Background. The balance between the choices of UTI diagnostic tools in most primary care settings has been settled for by the more rapid, less labour-intensive dipstick. This study aimed to evaluate the effectiveness of dipstick for diagnosing UTI. Method. A total of 429 urine samples were collected from patients suspected of UTI; cultured on cysteine-lactose-electrolyte-deficient (CLED) agar, blood agar, and MacConkey agar; and incubated at 37°C overnight. Urine cultures with bacteria count ≥105 cfu/ml were classified as “positive” for UTI. A dipstick was used to screen for the production of nitrite (NIT) and leucocyte esterase (LE), following the manufacturer’s instructions. Biochemical reactions of nitrite and leucocyte esterase > “trace” were classified as “positive.” A quantitative urine culture was used as the gold standard. Results. The highest sensitivity value and negative predictive value were recorded for the combined “NIT+ or LE+” dipstick results. The highest specificity value, positive predictive value, positive likelihood ratio, and negative likelihood ratio were recorded for “nitrite-positive and leucocyte esterase-positive” results. Combined “nitrite-positive or leucocyte-positive” result was relatively the best indicator for accurate dipstick diagnosis, with AUC = 0.7242. Cohen’s kappa values between dipstick diagnosis and quantitative culture were <0.6. Conclusion.
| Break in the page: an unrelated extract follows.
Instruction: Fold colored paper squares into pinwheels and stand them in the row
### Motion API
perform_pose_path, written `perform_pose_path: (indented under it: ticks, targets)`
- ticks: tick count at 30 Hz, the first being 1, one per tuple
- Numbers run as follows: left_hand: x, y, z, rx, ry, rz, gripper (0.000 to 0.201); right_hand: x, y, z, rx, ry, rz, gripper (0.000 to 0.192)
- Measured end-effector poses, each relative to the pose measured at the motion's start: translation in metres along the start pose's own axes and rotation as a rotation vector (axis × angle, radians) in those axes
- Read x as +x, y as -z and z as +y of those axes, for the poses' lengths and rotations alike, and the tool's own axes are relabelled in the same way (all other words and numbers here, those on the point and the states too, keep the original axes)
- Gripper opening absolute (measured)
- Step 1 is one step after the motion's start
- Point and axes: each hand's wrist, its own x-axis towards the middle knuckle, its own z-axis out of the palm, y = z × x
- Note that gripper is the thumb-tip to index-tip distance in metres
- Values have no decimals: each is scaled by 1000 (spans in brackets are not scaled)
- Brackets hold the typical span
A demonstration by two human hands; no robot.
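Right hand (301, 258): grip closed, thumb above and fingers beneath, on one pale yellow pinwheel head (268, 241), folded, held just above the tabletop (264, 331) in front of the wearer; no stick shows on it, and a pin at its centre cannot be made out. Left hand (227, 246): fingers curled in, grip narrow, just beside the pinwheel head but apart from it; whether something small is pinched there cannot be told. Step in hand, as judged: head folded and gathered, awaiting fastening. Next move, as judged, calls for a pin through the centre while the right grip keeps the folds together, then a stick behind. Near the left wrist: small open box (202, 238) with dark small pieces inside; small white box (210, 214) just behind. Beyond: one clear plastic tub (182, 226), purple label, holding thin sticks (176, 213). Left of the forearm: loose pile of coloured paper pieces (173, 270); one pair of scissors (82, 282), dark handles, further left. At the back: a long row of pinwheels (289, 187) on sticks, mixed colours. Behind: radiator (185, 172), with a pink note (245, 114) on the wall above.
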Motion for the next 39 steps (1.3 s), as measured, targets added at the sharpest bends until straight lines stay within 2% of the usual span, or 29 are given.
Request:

Combined performance of nitrite and leucocyte esterase results appeared better than the solo performance of nitrite and leucocyte esterase. However, little confidence should be placed on dipstick diagnosis; hence, request for quantity culture should be encouraged in the primary healthcare settings.

中文翻译:

试纸检测尿路感染的有效性。

背景。在大多数初级保健机构中,UTI 诊断工具的选择之间的平衡已经通过更快速、劳动强度更低的量油尺来解决。本研究旨在评估试纸诊断 UTI 的有效性。方法。从疑似UTI的患者中收集了429份尿液样本;在半胱氨酸-乳糖-电解质缺乏 (CLED) 琼脂、血琼脂和麦康凯琼脂上培养;并在 37°C 下孵育过夜。细菌计数≥10 5的尿液培养物 cfu/ml 被归类为 UTI 的“阳性”。按照制造商的说明,使用试纸筛选亚硝酸盐 (NIT) 和白细胞酯酶 (LE) 的产生。亚硝酸盐和白细胞酯酶的生化反应>“微量”被归类为“阳性”。定量尿培养被用作金标准。结果. 对于组合的“NIT+ 或 LE+”量油尺结果,记录了最高灵敏度值和阴性预测值。记录“亚硝酸盐阳性和白细胞酯酶阳性”结果的最高特异性值、阳性预测值、阳性似然比和阴性似然比。结合“亚硝酸盐阳性或白细胞阳性”结果是准确试纸诊断的最佳指标,AUC = 0.7242。试纸诊断和定量培养之间的 Cohen's kappa 值 <0.6。结论. 亚硝酸盐和白细胞酯酶的联合表现似乎优于亚硝酸盐和白细胞酯酶的单独表现。然而,对试纸诊断应该没有什么信心。因此,应鼓励在初级保健机构中要求数量培养。